「行ってらっしゃい。」

「寝てていいって言ったのに。籍はいれたけど、俺らは....」

「偽装結婚だって言うんですよね。でも、いいんです。私がしたくてしてるの。」


 瀬川の家を出て、1ヶ月が経った。気温もだんだんと高くなり、緑に色づく草木。梅雨を迎えようとしていた。


「んー、じゃあ、行ってきます。」

「行ってらっしゃい。」

 仕事に向かおうとする、スーツ姿の千秋さん。諦めたように、渋々そう言って出かけていく彼の背中に、大きく手を振った。

 そこから、私の1日が始まる。

 これは偽装結婚。そういう固定概念が強すぎて、彼は必要以上に尽くそうとする私を叱る。見送りも、そのうちの一つだった。

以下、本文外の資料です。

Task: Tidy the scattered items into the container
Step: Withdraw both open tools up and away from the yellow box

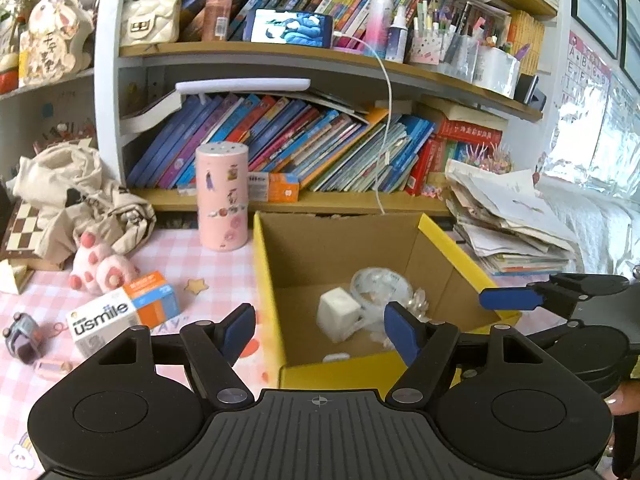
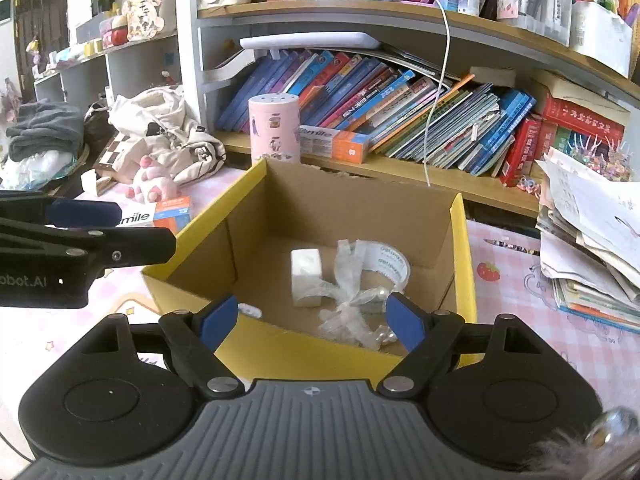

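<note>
A yellow cardboard box (image 1: 269, 276) (image 2: 464, 256) stands open on the pink checked table. Inside lie a white cube (image 1: 338, 316) (image 2: 306, 276), a clear tape roll (image 1: 380, 284) (image 2: 390, 264) and crumpled clear wrap with pearls (image 2: 382, 334). My left gripper (image 1: 320, 330) hangs open over the box's near left corner, nothing between its blue pads. My right gripper (image 2: 312, 320) is open and empty above the box's front wall. Left of the box lie a white and orange usmile carton (image 1: 120, 312), a pink plush paw (image 1: 100, 268), a small purple toy car (image 1: 22, 338) and a yellow star (image 1: 197, 286).
A pink sticker-covered cylinder (image 1: 222, 196) stands behind the box's left corner. Bookshelves (image 1: 280, 200) close off the back, with a white cable (image 1: 386, 128) hanging down to the box. A cloth bag heap (image 1: 76, 196) lies at left and a paper stack (image 1: 516, 224) at right.
</note>
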Motion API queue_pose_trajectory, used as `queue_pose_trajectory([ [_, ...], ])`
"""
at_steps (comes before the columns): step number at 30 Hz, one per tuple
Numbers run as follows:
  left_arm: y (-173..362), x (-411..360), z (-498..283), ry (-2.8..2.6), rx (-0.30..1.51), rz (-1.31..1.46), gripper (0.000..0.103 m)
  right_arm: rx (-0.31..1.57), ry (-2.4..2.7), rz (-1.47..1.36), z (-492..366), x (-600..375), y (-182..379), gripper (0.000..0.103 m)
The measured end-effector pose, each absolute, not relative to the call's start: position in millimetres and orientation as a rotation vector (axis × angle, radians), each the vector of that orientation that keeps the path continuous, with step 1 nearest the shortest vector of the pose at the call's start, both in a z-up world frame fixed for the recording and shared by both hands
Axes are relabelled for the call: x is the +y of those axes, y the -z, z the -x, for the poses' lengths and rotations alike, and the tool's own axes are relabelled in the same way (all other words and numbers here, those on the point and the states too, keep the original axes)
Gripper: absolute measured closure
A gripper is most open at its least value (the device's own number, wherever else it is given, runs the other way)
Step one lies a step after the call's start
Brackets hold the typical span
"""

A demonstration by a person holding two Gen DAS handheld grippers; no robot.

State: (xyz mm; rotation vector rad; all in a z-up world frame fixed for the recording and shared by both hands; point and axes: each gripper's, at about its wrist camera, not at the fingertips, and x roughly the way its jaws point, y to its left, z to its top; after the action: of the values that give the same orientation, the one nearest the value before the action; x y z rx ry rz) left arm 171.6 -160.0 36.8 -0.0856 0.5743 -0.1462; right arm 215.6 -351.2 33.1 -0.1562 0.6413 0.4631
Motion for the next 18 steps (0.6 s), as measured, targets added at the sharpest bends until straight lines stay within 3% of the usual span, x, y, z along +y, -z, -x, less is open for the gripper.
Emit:
queue_pose_trajectory([
  [11, -25.7, -116.4, -131.7, 0.157, 0.626, 0.135, 0.03, 0.689, -0.419, 0.194, -164.4, -309.6, -28.0, 0.021],
  [18, -17.9, -88.3, -103.0, 0.135, 0.66, 0.144, 0.024, 0.734, -0.375, 0.182, -134.9, -286.0, -16.3, 0.02],
])
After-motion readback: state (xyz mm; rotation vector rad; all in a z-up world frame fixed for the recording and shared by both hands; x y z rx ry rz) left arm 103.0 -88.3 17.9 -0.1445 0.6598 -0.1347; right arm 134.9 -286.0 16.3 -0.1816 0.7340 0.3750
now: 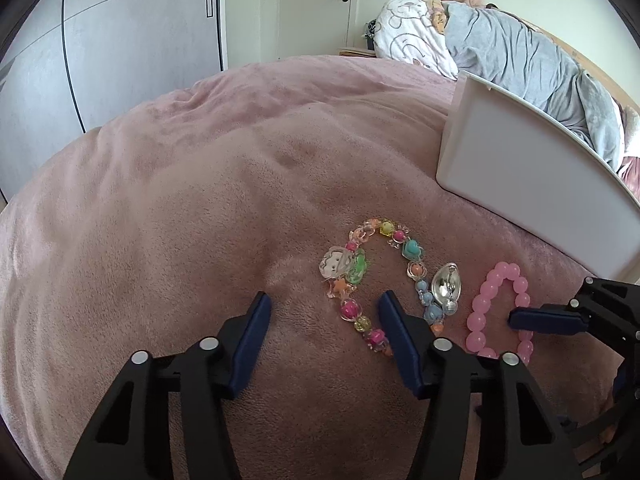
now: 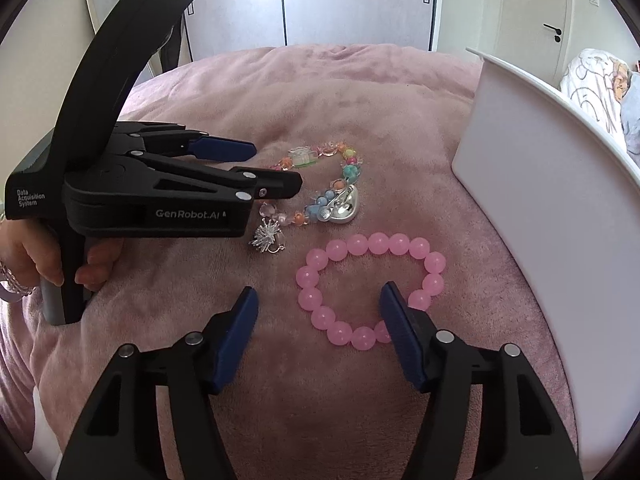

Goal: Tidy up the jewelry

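A bracelet of mixed coloured beads point(image 1: 360, 272) lies on the pink blanket. My left gripper point(image 1: 324, 306) stands open over it. Its right finger is inside the loop, and the loop's near-left stretch lies between the jaws with a gap to the left pad. A pink bead bracelet point(image 2: 368, 284) lies nearer the white box. My right gripper point(image 2: 319, 300) is open over it in the same way, with its right finger inside the ring and the pads not pressing. A silver heart-shaped piece point(image 2: 348, 208) rests against the coloured bracelet. A spiky silver piece point(image 2: 268, 238) lies beside it.
A white box point(image 2: 540, 220) stands on the blanket right of the jewelry, its wall close to the pink bracelet. A hand point(image 2: 32, 256) holds the left gripper's handle. A grey duvet point(image 1: 520, 56) and a printed pillow point(image 1: 412, 32) lie at the far end.
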The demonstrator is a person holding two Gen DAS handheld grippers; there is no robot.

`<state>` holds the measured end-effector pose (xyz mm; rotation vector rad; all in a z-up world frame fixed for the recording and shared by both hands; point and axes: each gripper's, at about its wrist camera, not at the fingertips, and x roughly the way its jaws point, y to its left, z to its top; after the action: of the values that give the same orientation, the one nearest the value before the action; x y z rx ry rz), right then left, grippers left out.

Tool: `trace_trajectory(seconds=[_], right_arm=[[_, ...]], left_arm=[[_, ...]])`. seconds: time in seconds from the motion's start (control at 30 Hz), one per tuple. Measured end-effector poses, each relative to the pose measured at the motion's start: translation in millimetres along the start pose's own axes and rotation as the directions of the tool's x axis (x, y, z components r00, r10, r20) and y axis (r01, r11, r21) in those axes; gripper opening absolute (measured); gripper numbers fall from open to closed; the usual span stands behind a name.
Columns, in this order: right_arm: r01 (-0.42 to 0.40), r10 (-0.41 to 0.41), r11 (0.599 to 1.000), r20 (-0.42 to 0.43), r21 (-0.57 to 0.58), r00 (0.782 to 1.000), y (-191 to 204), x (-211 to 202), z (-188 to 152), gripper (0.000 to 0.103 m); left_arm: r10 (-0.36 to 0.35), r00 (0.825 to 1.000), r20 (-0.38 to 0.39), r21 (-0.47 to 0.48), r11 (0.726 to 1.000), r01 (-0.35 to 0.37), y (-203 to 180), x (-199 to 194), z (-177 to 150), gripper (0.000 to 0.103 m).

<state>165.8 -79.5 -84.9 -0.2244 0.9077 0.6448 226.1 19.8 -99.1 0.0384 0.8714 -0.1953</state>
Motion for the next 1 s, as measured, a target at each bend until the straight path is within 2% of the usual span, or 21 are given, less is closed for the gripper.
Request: trace_trajectory(seconds=[0.33,0.47,0.73,0.87,1.0], right_arm=[[-0.071,0.072,0.997,-0.024,0.020,0.997,1.5,-0.9,-3.8,0.024],[-0.101,0.102,0.995,-0.028,0.026,0.994,3.7,-8.2,-8.0,0.012],[-0.148,0.149,0.988,-0.021,0.044,0.989,6.7,-20.6,-9.8,0.012],[-0.174,0.173,0.983,0.011,0.063,0.985,6.4,-35.3,-6.1,0.012],[-0.201,0.197,0.976,0.064,0.083,0.978,3.8,-58.5,-1.3,0.012]], left_arm=[[-0.023,1.000,-0.016,-0.048,0.999,0.022,12.4,-1.7,-2.3,0.016],[-0.035,0.999,-0.015,-0.064,0.997,0.034,12.8,-6.5,-5.1,0.016],[-0.052,0.999,-0.005,-0.132,0.990,0.050,22.9,-28.3,-21.6,0.016],[-0.047,0.999,0.016,-0.181,0.982,0.049,31.6,-46.0,-29.9,0.016],[-0.016,0.999,0.045,-0.177,0.984,0.024,33.6,-69.3,-34.0,0.016]])
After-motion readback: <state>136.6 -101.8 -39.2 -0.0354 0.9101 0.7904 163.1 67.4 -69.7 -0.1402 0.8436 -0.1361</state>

 でも、それくらいさせてほしい。ただでさえ、暇なのだから.....


 私は今、無職。

 父の病院で働いていた私は、勘当されると同時に、当たり前のように仕事も失った。

 彼が仕事に行ってしまうと、夜まで一人ぼっちになる。家にいる間、最初のうちは掃除をしたりしていたけど、やることをなくしてボーッとするようになった。


 扉が閉まり、しんと静まり返る廊下でため息をつく。また今日も一人。

 退屈気味に自分の部屋へと入り、ベッドにダイブした。そこは、元々空き部屋だった場所。愛用していたベッドもクッションもないけれど、新たに家具を買い揃えてくれた千秋さんのおかげで、素敵な部屋になった。